Martin v. Martin

561 A.2d 1231, 385 Pa. Super. 554, 1989 Pa. Super. LEXIS 1993
CourtSupreme Court of Pennsylvania
DecidedJuly 7, 1989
Docket972
StatusPublished
Cited by10 cases

This text of 561 A.2d 1231 (Martin v. Martin) is published on Counsel Stack Legal Research, covering Supreme Court of Pennsylvania primary law. Counsel Stack provides free access to over 12 million legal documents including statutes, case law, regulations, and constitutions.

Bluebook
Martin v. Martin, 561 A.2d 1231, 385 Pa. Super. 554, 1989 Pa. Super. LEXIS 1993 (Pa. 1989).

Opinion

BROSKY, Judge:

This is an appeal from the Order of the trial court granting the parties a decree in divorce and directing an award of equitable distribution between the parties.

Appellant raises the following issues for our consideration: (1) whether the trial court had the jurisdictional ability to make the Order it did; and (2) whether the trial court properly held that appellant’s Veteran’s Disability Compen *556 sation Benefits constituted marital property subject to equitable distribution under the Pennsylvania Divorce Code.

For the reasons that follow, we now vacate that part of the order as it pertains to equitable distribution, and remand for further proceedings consistent with this opinion. The provision in the order which grants the parties’ divorce is affirmed.

Appellant-husband and appellee-wife were married on June 17, 1950. Eleven children were born of the marriage; nine are surviving. During the majority of the time that the parties lived together appellant was a member of the Armed Services. In 1983 appellant filed a complaint in divorce alleging that the parties had been separated for a period in excess of three years and that the marriage was irretrievably broken.

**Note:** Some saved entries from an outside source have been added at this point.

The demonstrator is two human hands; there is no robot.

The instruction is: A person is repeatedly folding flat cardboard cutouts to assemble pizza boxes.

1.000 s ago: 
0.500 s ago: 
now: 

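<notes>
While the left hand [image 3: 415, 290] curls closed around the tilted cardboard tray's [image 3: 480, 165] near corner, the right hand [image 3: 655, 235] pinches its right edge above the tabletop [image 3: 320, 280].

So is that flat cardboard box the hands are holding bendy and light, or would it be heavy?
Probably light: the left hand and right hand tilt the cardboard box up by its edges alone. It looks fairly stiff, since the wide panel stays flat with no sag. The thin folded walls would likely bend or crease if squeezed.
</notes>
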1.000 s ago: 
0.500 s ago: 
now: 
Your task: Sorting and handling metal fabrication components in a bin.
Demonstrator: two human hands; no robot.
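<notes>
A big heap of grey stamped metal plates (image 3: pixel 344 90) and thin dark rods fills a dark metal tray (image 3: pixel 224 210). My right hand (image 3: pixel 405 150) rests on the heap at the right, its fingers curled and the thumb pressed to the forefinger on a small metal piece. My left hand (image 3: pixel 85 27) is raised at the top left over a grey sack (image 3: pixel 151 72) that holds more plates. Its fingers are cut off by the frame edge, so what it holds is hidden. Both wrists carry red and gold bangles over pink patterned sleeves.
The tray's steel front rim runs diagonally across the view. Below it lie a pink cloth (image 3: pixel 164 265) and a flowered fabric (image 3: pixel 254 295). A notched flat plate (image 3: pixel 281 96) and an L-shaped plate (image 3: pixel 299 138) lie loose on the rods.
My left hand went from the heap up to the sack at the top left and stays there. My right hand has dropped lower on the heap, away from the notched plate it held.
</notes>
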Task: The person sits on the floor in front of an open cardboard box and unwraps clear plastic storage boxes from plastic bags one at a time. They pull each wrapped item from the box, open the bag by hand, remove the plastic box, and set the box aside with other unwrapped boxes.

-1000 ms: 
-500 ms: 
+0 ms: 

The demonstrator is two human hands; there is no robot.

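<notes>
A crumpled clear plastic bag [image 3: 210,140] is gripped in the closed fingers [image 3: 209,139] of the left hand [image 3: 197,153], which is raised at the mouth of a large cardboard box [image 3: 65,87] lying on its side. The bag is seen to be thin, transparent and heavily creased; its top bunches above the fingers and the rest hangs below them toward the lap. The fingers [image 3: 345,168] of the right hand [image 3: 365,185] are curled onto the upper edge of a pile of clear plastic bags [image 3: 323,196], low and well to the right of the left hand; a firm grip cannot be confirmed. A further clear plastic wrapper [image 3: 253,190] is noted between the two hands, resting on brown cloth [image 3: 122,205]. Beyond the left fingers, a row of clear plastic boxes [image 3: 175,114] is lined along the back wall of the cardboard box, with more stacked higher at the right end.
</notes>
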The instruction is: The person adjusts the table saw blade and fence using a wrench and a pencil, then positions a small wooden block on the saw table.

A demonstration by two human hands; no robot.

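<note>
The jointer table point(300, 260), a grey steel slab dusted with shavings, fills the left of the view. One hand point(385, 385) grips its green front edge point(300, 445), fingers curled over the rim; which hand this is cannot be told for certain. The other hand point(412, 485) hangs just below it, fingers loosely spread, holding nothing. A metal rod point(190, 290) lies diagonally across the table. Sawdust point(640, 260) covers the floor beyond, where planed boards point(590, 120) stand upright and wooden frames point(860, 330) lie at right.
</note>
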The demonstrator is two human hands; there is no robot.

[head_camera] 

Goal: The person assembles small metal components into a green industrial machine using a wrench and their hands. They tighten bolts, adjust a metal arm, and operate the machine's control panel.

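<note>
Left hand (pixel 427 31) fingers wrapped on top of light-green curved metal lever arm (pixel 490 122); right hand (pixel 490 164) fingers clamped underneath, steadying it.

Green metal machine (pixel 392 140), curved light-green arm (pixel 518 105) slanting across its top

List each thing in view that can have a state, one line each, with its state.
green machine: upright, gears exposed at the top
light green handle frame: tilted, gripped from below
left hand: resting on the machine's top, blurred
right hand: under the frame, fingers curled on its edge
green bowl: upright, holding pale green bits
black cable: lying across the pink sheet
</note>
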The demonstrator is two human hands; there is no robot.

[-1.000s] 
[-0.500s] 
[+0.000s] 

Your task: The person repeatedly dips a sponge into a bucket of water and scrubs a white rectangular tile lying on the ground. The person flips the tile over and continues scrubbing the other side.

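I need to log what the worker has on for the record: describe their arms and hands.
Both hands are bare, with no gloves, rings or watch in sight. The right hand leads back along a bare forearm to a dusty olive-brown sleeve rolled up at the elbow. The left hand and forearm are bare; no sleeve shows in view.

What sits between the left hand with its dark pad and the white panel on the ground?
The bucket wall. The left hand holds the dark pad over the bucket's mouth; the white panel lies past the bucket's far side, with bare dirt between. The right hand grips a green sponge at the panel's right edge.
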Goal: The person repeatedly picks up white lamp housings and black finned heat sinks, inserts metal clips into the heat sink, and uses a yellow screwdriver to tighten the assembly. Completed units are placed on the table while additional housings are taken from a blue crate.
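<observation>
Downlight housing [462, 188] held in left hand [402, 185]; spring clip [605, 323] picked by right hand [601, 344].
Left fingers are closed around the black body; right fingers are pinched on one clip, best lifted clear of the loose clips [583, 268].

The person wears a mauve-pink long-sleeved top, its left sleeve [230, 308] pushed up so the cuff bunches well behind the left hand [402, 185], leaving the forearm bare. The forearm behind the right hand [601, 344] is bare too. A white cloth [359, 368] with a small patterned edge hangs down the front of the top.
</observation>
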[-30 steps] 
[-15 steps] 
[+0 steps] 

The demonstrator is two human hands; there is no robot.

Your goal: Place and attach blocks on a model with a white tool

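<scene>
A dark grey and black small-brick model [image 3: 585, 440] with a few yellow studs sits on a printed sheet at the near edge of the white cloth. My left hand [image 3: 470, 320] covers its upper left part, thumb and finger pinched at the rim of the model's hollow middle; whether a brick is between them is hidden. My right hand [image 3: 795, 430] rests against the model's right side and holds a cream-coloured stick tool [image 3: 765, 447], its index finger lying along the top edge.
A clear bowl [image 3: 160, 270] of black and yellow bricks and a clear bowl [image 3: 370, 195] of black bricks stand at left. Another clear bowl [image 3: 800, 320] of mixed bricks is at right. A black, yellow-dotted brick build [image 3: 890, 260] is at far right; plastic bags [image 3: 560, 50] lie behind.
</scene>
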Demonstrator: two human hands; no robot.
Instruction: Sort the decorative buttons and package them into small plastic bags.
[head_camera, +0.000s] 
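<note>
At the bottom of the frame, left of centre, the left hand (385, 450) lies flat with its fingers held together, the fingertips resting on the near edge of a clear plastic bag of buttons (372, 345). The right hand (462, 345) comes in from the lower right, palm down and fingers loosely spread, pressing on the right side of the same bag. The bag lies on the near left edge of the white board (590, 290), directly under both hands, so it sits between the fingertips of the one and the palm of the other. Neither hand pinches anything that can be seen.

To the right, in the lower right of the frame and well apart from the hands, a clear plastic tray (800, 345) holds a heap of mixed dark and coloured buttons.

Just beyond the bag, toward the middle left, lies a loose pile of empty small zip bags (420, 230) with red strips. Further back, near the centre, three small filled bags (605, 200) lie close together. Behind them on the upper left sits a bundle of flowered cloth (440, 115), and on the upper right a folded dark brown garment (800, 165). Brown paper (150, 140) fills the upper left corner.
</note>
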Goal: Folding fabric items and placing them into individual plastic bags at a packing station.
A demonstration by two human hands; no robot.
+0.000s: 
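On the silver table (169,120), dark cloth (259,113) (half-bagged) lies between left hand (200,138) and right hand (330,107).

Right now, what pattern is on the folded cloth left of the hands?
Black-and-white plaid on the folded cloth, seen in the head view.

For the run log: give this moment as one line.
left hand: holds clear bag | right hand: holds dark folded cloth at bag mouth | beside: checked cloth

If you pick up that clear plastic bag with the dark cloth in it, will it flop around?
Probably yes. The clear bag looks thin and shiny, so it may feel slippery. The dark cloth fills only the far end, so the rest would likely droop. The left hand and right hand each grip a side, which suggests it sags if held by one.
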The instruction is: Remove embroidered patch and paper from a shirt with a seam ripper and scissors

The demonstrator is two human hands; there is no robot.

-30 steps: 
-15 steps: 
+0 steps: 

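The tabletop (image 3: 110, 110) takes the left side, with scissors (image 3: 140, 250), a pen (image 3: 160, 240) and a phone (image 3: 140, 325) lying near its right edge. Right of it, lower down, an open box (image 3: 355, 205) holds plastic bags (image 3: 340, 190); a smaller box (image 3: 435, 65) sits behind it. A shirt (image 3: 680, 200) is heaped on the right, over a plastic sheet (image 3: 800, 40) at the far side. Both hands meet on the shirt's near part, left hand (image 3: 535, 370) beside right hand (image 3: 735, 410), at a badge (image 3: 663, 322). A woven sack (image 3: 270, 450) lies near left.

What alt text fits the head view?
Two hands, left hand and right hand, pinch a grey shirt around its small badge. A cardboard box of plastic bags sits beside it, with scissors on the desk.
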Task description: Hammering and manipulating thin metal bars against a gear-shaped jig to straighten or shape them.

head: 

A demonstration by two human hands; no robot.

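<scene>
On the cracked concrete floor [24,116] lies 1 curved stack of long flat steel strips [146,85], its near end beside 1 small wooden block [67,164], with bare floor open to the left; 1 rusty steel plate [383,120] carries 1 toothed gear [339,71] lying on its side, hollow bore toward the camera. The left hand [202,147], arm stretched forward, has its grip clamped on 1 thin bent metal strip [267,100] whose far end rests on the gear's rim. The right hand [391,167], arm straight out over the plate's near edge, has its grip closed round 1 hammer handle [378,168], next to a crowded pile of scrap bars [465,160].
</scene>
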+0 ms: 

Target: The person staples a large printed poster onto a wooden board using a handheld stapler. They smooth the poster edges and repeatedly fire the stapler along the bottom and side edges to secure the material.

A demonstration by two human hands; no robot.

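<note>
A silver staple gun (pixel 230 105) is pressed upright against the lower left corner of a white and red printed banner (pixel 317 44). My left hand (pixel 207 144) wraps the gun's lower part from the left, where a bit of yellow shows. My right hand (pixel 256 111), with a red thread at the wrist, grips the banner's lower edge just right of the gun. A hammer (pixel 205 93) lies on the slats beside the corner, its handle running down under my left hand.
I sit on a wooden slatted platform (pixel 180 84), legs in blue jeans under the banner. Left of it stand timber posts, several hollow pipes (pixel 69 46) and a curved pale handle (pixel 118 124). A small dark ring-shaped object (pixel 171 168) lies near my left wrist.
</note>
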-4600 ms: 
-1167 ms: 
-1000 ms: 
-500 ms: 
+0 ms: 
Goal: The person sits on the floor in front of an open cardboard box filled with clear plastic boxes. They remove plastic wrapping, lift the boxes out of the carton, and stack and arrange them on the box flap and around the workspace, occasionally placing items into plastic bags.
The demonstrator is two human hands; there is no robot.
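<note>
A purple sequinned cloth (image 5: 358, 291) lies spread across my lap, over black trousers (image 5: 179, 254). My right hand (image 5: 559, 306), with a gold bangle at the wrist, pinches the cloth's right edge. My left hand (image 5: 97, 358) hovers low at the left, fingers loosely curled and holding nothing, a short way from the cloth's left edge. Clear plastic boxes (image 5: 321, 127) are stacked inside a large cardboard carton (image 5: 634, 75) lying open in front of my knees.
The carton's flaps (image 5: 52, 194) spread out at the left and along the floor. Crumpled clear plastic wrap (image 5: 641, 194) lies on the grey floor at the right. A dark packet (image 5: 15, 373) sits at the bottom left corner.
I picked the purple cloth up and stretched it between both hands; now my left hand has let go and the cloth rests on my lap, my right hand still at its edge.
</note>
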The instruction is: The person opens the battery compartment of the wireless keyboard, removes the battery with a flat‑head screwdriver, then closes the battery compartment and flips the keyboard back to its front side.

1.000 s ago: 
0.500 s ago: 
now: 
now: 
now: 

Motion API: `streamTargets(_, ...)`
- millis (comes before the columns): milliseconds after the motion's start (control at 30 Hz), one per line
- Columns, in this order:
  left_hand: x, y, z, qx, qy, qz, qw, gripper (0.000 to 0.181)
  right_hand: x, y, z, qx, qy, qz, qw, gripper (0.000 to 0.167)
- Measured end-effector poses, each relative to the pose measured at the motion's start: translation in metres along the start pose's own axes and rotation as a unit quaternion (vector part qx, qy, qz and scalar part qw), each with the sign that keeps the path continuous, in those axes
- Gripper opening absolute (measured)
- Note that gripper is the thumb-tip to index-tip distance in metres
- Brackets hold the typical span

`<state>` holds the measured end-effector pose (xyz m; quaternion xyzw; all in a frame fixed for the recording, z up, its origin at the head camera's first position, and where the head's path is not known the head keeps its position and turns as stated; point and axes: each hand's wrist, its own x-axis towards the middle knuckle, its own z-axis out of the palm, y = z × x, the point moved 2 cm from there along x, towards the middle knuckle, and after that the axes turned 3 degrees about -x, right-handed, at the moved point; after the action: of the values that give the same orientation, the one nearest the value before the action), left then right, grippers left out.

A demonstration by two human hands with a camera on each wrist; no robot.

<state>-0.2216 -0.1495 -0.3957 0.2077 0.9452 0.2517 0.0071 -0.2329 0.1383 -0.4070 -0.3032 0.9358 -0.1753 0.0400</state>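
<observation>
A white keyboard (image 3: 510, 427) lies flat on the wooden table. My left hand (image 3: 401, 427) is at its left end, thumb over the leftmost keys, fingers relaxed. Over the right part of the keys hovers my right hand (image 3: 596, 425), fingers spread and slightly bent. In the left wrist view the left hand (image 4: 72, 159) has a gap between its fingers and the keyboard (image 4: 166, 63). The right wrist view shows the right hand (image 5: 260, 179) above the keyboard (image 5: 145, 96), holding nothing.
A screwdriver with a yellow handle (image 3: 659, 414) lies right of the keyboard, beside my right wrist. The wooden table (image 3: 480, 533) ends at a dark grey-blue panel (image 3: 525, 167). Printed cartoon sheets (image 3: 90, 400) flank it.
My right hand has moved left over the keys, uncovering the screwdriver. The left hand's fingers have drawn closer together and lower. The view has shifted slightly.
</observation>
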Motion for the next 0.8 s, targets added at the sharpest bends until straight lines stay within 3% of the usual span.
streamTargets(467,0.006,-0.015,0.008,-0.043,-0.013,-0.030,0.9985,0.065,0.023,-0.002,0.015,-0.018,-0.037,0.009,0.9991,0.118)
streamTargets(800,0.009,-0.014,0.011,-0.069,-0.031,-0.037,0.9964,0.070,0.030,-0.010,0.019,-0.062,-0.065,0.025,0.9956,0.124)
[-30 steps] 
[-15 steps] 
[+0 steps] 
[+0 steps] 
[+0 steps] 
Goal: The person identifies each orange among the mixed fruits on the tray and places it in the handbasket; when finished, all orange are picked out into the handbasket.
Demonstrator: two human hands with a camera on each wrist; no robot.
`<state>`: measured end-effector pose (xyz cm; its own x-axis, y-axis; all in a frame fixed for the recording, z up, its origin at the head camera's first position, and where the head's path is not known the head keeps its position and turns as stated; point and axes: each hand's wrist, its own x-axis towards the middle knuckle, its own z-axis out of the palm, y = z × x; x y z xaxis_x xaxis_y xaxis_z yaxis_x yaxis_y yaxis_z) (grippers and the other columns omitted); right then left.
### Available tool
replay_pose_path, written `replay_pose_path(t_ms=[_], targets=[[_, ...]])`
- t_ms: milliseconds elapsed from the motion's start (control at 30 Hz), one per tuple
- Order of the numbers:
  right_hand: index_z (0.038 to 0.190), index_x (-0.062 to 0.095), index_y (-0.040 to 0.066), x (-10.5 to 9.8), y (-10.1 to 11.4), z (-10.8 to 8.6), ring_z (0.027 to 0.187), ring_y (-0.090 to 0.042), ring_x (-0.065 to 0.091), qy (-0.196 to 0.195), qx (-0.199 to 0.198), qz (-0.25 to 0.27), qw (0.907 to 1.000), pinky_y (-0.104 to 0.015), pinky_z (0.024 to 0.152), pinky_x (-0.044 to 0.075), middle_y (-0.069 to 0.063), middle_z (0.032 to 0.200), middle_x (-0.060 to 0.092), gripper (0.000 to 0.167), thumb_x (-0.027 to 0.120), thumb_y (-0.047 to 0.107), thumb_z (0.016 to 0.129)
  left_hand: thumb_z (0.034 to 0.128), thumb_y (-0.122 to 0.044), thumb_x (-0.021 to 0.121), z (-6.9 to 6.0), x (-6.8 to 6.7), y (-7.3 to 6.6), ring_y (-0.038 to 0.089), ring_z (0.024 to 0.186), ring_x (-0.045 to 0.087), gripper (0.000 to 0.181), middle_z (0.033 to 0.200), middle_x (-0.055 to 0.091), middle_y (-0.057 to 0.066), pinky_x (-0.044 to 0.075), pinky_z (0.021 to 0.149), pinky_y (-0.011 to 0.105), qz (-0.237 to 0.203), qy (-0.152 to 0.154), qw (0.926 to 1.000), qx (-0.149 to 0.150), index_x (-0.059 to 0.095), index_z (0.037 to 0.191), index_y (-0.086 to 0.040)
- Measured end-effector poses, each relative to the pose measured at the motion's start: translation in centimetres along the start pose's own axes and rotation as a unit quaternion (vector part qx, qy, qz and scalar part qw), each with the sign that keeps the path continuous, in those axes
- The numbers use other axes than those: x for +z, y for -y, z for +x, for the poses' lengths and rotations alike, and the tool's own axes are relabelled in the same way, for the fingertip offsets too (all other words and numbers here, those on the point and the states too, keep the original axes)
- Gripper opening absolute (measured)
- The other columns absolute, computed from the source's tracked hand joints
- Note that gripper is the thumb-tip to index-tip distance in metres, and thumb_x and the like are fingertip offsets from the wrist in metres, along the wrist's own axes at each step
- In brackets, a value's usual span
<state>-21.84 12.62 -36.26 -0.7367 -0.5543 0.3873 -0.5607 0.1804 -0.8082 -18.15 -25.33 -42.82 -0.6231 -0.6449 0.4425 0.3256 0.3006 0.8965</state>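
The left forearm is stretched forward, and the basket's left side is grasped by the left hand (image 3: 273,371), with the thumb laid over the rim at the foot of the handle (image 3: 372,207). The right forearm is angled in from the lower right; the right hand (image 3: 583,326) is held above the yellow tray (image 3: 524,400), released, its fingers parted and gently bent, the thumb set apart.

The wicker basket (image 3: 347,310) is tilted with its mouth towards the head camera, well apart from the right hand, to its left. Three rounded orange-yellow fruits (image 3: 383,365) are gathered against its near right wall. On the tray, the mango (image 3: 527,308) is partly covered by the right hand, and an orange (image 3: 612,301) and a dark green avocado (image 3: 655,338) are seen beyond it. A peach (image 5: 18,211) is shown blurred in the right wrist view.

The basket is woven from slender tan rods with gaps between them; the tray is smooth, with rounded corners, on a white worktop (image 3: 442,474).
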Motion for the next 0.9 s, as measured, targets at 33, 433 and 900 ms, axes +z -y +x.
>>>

Appellee made a claim for equitable distribution which was referred to the Master. A hearing was held on the matter on April 29,1987. At the hearing appellant testified that he was forced to terminate his service with the U.S. Air Force because of a physically disabling injury received while in the Air Force. The monies he has received since his termination have been in the form of Veteran’s Administration Disability Compensation Benefits, and not military retirement pay.

On September 11, 1987, the Master filed a report and recommendation, wherein he concluded that appellant’s Veteran’s Administration Disability Compensation Benefits are marital property subject to equitable distribution, and awarded 60 percent of the benefits to appellant and 40 percent to appellee.

Appellant filed exceptions to the Master’s report. The trial court, however, dismissed the exceptions and adopted the recommendations of the Master. This appeal followed.

The determination of whether appellant’s disability pay is distributable as marital property ultimately revolves around *557 the interplay of Federal and Pennsylvania law. Both parties present law which, they contend, and with which we would agree, supports their position that appellant’s disability pay is or is not subject to distribution. According to appellant, federal law (the Uniformed Services Former Spouse’s Protection Act) prohibits distribution of his disability benefits. Appellee, asserts, however, that distribution is allowable and called for under Pennsylvania law.

Generally speaking, in matters of a domestic nature, including divorce and property settlement, the Federal government and courts refrain from infringing upon or impinging on the individual states authority to govern such matters. On certain occasions, however, there is a deviation from the general position. The matter of military pensions is one area where such a deviation has occurred.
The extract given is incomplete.